● Task statement: Repeat the lines of the data exactly and exclude any picture among them.

START Data shown

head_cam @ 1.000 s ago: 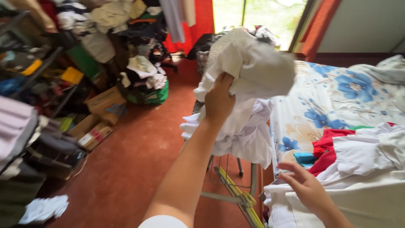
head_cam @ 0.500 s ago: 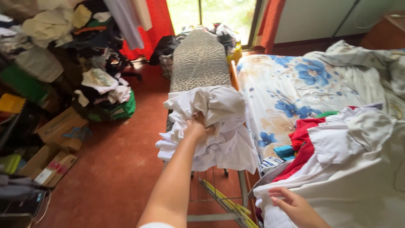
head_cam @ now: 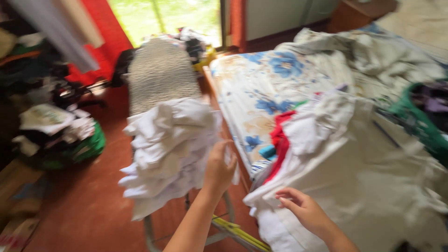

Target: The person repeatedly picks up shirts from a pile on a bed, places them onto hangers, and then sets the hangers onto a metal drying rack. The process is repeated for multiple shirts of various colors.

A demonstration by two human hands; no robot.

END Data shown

● Problem solution:
head_cam @ 1.000 s ago: 
head_cam @ 0.500 s ago: 
head_cam @ now: 

Target: The person repeatedly picks up shirts from a pile on a bed, places them onto hangers, and then sets the hangers onto a metal drying rack. The process is repeated for multiple shirts of various colors.

A demonstration by two human hands; no robot.

Apart from this answer, nothing more is required.